» Work order
An exact, complete copy of the data that follows is needed.

» Data excerpts
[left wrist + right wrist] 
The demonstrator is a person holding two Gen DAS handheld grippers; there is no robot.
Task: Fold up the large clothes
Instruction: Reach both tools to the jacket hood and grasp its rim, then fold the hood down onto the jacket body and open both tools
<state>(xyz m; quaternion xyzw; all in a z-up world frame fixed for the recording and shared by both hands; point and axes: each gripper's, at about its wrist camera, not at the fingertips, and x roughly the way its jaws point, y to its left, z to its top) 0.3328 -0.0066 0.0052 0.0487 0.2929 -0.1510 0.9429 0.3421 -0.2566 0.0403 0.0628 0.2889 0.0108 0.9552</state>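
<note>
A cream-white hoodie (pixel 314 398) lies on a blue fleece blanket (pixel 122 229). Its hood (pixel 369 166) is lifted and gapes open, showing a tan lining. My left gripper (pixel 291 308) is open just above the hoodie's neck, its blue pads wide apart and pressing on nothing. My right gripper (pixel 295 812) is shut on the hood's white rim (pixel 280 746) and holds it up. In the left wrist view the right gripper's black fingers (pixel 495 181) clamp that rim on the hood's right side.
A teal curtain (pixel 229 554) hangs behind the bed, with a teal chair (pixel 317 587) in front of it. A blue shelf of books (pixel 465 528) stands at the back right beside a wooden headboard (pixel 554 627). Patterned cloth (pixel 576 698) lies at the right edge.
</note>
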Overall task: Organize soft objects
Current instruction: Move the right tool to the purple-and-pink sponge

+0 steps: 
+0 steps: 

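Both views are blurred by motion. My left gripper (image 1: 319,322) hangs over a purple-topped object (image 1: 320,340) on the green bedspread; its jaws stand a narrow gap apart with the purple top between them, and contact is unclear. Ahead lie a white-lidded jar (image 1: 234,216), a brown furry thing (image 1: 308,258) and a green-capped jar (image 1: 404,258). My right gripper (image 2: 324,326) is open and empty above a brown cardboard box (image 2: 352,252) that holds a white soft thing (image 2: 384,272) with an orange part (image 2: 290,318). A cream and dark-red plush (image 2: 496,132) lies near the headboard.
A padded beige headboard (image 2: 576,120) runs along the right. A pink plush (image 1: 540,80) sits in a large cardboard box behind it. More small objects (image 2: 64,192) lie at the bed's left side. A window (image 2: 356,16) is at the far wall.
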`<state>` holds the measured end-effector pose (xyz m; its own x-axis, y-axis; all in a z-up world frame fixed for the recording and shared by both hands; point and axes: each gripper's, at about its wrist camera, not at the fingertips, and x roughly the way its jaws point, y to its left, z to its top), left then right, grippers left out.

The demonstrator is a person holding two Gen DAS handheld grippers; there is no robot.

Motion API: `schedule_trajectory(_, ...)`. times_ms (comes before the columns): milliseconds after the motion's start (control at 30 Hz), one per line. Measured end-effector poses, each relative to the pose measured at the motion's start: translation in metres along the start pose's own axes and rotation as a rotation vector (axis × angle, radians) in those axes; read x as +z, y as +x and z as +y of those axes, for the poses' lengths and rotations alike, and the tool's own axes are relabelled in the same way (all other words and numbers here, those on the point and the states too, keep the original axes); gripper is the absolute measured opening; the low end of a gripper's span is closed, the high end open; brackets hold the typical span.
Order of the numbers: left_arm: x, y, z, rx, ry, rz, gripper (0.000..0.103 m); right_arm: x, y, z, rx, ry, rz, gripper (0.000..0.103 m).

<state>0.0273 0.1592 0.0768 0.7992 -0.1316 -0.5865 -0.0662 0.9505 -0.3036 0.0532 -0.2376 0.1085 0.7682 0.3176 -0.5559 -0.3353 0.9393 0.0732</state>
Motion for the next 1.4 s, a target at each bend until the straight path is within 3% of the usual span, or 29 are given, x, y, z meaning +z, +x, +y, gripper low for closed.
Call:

» Output of the exercise
[left wrist + right wrist] 
The demonstrator is a person holding two Gen DAS handheld grippers; there is no robot.
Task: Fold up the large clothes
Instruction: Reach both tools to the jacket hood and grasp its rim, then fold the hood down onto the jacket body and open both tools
<state>(xyz m; quaternion xyzw; all in a z-up world frame fixed for the recording and shared by both hands; point and axes: each gripper's, at about its wrist camera, not at the fingertips, and x roughly the way its jaws point, y to its left, z to its top) 0.3328 -0.0066 0.0052 0.0487 0.2929 -0.1510 0.9429 0.3421 -0.2566 0.0403 0.0628 0.2889 0.0108 0.9552</state>
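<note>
A cream-white hoodie (pixel 314 398) lies on a blue fleece blanket (pixel 122 229). Its hood (pixel 369 166) is lifted and gapes open, showing a tan lining. My left gripper (pixel 291 308) is open just above the hoodie's neck, its blue pads wide apart and pressing on nothing. My right gripper (pixel 295 812) is shut on the hood's white rim (pixel 280 746) and holds it up. In the left wrist view the right gripper's black fingers (pixel 495 181) clamp that rim on the hood's right side.
A teal curtain (pixel 229 554) hangs behind the bed, with a teal chair (pixel 317 587) in front of it. A blue shelf of books (pixel 465 528) stands at the back right beside a wooden headboard (pixel 554 627). Patterned cloth (pixel 576 698) lies at the right edge.
</note>
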Overall task: Organize soft objects
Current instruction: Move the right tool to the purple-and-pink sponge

+0 steps: 
+0 steps: 

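Both views are blurred by motion. My left gripper (image 1: 319,322) hangs over a purple-topped object (image 1: 320,340) on the green bedspread; its jaws stand a narrow gap apart with the purple top between them, and contact is unclear. Ahead lie a white-lidded jar (image 1: 234,216), a brown furry thing (image 1: 308,258) and a green-capped jar (image 1: 404,258). My right gripper (image 2: 324,326) is open and empty above a brown cardboard box (image 2: 352,252) that holds a white soft thing (image 2: 384,272) with an orange part (image 2: 290,318). A cream and dark-red plush (image 2: 496,132) lies near the headboard.
A padded beige headboard (image 2: 576,120) runs along the right. A pink plush (image 1: 540,80) sits in a large cardboard box behind it. More small objects (image 2: 64,192) lie at the bed's left side. A window (image 2: 356,16) is at the far wall.
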`<state>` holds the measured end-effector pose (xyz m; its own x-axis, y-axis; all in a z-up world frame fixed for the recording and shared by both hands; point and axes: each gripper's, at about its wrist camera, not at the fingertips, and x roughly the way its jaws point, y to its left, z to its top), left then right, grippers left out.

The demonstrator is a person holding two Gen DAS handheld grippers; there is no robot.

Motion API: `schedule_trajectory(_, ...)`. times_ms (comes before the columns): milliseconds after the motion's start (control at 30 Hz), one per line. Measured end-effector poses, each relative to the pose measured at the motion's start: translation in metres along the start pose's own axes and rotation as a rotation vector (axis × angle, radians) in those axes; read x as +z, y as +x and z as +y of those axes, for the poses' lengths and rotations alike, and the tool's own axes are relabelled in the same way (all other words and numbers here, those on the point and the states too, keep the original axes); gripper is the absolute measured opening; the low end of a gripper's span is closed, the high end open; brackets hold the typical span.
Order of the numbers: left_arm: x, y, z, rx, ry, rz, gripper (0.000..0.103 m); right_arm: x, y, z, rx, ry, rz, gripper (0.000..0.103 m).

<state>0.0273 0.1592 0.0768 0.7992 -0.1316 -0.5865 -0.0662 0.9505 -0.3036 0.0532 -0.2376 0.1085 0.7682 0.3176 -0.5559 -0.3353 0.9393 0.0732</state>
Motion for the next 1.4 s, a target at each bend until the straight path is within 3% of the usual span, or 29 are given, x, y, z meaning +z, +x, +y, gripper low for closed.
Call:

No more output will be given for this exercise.